Mit Bescheid des AMS Schloßhofer Straße vom 31. Jänner 2007 wurde dem Beschwerdeführer die Notstandshilfe für den Zeitraum vom 19. Jänner bis zum 1. März 2007 entzogen. Begründend wurde dazu im Wesentlichen ausgeführt, dass der Beschwerdeführer den Erfolg einer ihm vom AMS zugewiesenen Schulungsmaßnahme bei der B GmbH durch seine Weigerung, alle Termine wie vorgeschrieben einzuhalten, vereitelt habe. Die vom Beschwerdeführer vorgebrachten Gründe könnten nicht berücksichtigt werden.

Der Beschwerdeführer erhob Berufung. Der Berufung legte der Beschwerdeführer eine Bestätigung der Islamischen Glaubensgemeinschaft in Österreich bei, aus der hervorgeht, dass das Freitagsgebet (Freitag Mittag) eine obligatorische religiöse Verpflichtung eines jeden volljährigen und zurechnungsfähigen Muslims sei. Das Freitagsgebet könne nur in Gemeinschaft verrichtet und nicht wie die täglichen fünf Gebete - bei begründeter Verhinderung - zu einem späteren Zeitpunkt nachgeholt werden.

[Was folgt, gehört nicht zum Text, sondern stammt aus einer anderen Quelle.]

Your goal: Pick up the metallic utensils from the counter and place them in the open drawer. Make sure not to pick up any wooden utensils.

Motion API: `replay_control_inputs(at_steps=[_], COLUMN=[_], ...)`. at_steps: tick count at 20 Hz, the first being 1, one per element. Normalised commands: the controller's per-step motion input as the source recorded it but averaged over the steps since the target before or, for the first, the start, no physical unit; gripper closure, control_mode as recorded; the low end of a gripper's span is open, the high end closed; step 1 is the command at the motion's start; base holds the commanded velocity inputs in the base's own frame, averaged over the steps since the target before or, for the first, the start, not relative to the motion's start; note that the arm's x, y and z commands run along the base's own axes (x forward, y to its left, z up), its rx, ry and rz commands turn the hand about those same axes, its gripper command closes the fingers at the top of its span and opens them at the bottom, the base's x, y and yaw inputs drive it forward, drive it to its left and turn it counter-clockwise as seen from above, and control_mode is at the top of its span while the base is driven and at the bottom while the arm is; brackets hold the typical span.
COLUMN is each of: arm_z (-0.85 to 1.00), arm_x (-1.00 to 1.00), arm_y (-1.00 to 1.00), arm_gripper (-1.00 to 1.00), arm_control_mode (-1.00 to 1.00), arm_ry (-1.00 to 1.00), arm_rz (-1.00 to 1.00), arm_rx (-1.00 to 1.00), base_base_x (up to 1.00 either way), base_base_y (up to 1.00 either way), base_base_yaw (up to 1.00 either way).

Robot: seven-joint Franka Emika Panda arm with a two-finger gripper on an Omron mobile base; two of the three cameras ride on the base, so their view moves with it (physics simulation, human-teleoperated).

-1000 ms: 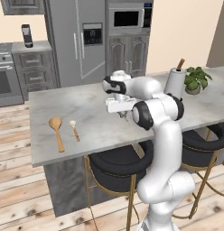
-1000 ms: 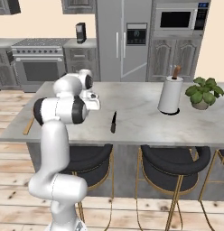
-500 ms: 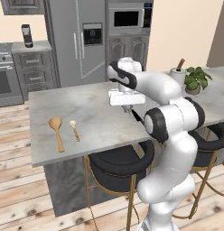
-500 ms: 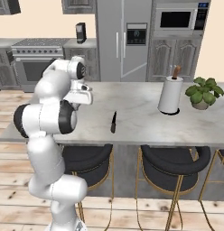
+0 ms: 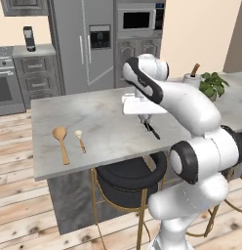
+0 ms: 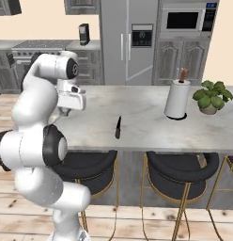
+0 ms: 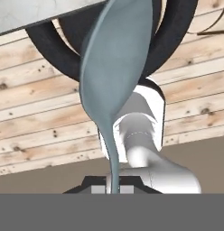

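My gripper (image 7: pixel 113 189) is shut on the handle of a thin silver-grey spoon (image 7: pixel 114 81), whose bowl points away from the hand. The hand hangs above the marbled counter (image 5: pixel 103 141) near its front edge, with the gripper (image 5: pixel 144 117) just beside the dark knife (image 5: pixel 152 131). That knife (image 6: pixel 118 127) lies flat on the counter. A large tan wooden spoon (image 5: pixel 61 142) and a shorter wooden-handled one with a pale head (image 5: pixel 80 139) lie at the counter's left end. The open drawer is out of view.
A paper towel roll (image 6: pixel 177 99) and a potted plant (image 6: pixel 211 96) stand at the counter's right end. Black round stools (image 5: pixel 128 173) with gold legs sit under the front edge; one stool (image 7: pixel 177 36) shows below the spoon. Fridge and cabinets line the back wall.
The arm's elbow has swung up and over toward the counter. The hand, still shut on the spoon, has drifted slightly toward the counter's front edge. Knife and wooden utensils have not moved.
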Motion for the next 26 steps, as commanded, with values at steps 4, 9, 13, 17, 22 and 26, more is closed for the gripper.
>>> replay_control_inputs(at_steps=[4, 9, 13, 17, 22, 26], arm_z=[0.22, 0.0, 0.0, 0.0, 0.0, 0.0], arm_x=[-1.0, -0.84, -0.21, 0.0, 0.0, -0.09], arm_y=[0.14, 0.11, 0.0, 0.0, 0.0, 0.15], arm_gripper=[1.0, 1.0, 1.0, 1.0, 1.0, 1.0], arm_control_mode=[-1.0, -1.0, -1.0, -1.0, -1.0, 1.0], arm_ry=[0.0, -0.08, -0.09, 0.0, 0.0, 0.0], arm_rz=[-0.01, 0.0, 0.01, 0.0, 0.0, 0.02], arm_rx=[0.0, -0.07, -0.05, 0.0, 0.0, 0.0], base_base_x=[0.0, 0.0, 0.0, 0.0, 0.0, -0.08], base_base_y=[0.0, 0.0, 0.0, 0.0, 0.0, 0.12], base_base_yaw=[0.0, 0.0, 0.0, 0.0, 0.0, 0.01])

In einer am 11. April 2007 von der belangten Behörde aufgenommenen Niederschrift gab der Beschwerdeführer im Wesentlichen an, dass er den gegenständlichen Kurs selbst gewählt habe und unbedingt machen wolle. Dieser sei Teil einer Schulung, von welcher er mehrere Module erfolgreich absolviert habe. Bei den bisherigen Modulen habe es in Bezug auf das Freitagsgebet keine Probleme gegeben, da die Kurse Freitag zu Mittag geendet hätten. Bei dem gegenständlichen Deutschkurs sei erstmals das Problem des Freitagsgebets aufgetreten. Er habe mit Herrn Sch. gesprochen, der gemeint habe, es sei kein Problem, wenn er nur 50 Minuten für das Freitagsgebet brauche. In der ersten Woche habe er problemlos gehen können; am folgenden Donnerstag hätten sowohl die Trainerin als auch Herr Sch. verärgert reagiert, als er den Wunsch, am Freitag zum Gebet zu gehen, angesprochen habe. Es sei nicht richtig, dass er kein Interesse am Deutschkurs habe. Er spreche zwar recht passabel Deutsch, dies reiche jedoch nicht für die von ihm angestrebte kaufmännische Tätigkeit aus, weshalb er noch besser Deutsch lernen und den gegenständlichen Kurs immer noch machen wolle. Er habe keineswegs den ganzen Freitag Nachmittag frei haben, sondern den Kurs nur für 50 Minuten unterbrechen wollen. Er habe nicht angedroht, er würde sich jeden Freitag krank schreiben lassen, vielmehr habe er gesagt, dass er, falls er weiterhin so unter Druck gesetzt würde, noch krank werde. Die belangte Behörde hielt dazu fest, dass der Beschwerdeführer recht gut Deutsch spreche, auch komplexere Zusammenhänge anscheinend ohne Schwierigkeiten verstehen könne und in der Lage sei, die Stellungnahme der B GmbH sinnerfassend zu lesen.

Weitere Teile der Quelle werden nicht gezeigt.